De plus, si les deux structures montrent les mêmes besoins, cela peut occasionner une fuite des talents ou tout du moins un transfert délicat en cas de concurrence directe. Et comment faire si à la fin de la période, l’entreprise utilisatrice souhaite conserver le collaborateur ou que ce dernier ne souhaite pas réintégrer son entreprise initiale ?

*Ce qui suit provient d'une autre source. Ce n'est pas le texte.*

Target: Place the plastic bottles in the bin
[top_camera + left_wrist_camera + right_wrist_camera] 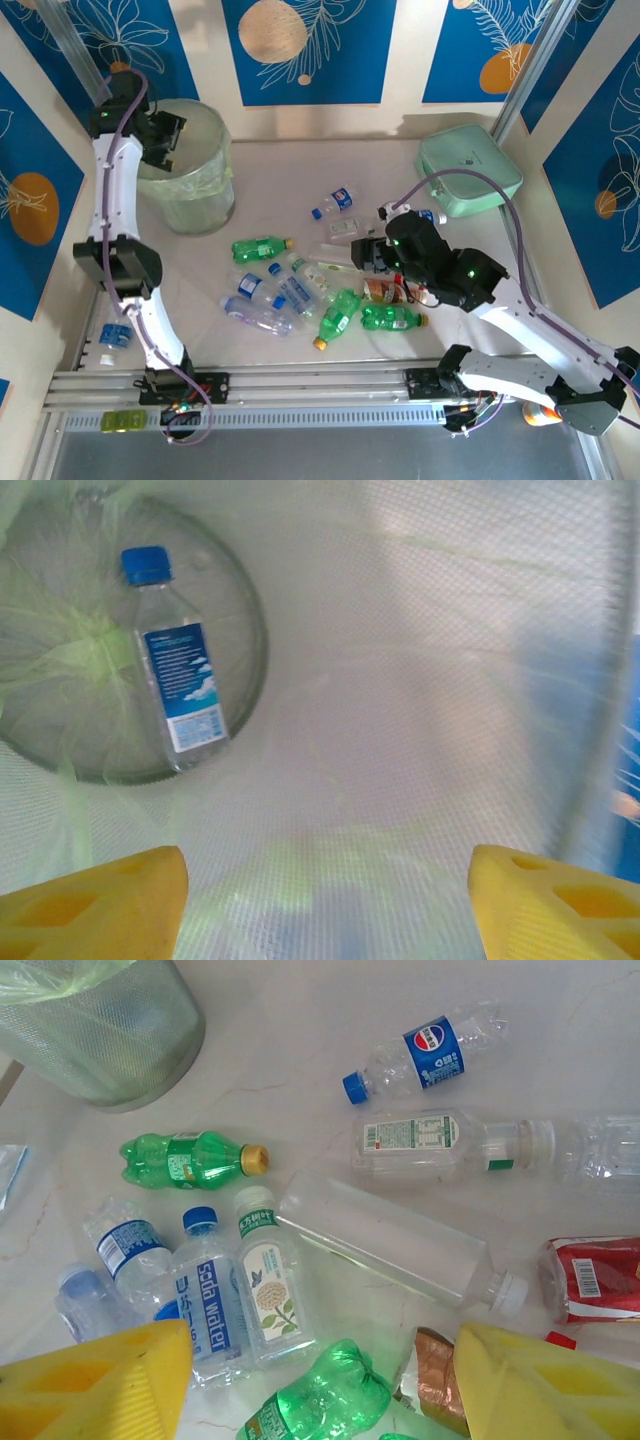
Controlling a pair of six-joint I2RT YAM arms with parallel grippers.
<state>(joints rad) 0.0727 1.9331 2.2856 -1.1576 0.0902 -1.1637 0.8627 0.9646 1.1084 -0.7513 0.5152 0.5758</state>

  • Instabilité pour le salarié. Durant cette période, le salarié est donc dans une entreprise mais dépend toujours d’un point de vue administratif, organisationnel et managérial de sa structure d’origine. Si des changements se produisent en son absence, il en subira les conséquences à distance. De plus, pour les collaborateurs de longue date habitués à une stabilité de poste, il est parfois difficile de changer et de s’adapter. Un déficit de sécurisation des parcours d’autant plus problématique dans un contexte de crise sanitaire déjà fortement anxiogène.

En conclusion, comme le souligne Dominique Brard : « C’est une mesure très intéressante pour gérer les personnes en fin de carrière car c’est un transfert de compétences bien plus intéressant qu’un plan de pré-retraite. Cela peut donc fonctionner dans le cas de figure où il n’est pas nécessaire de sécuriser le parcours du salarié à la fin de la période de prêt. Cependant, cela ne s’adapte pas à un besoin conjoncturel instable et urgent pour lequel nous n’avons pas le recul suffisant à l’heure actuelle pour mesurer les conséquences d’un tel dispositif.

Enfin, posons-nous la question de savoir pourquoi ce dispositif qui existe depuis 2018 a été si peu été utilisé… ».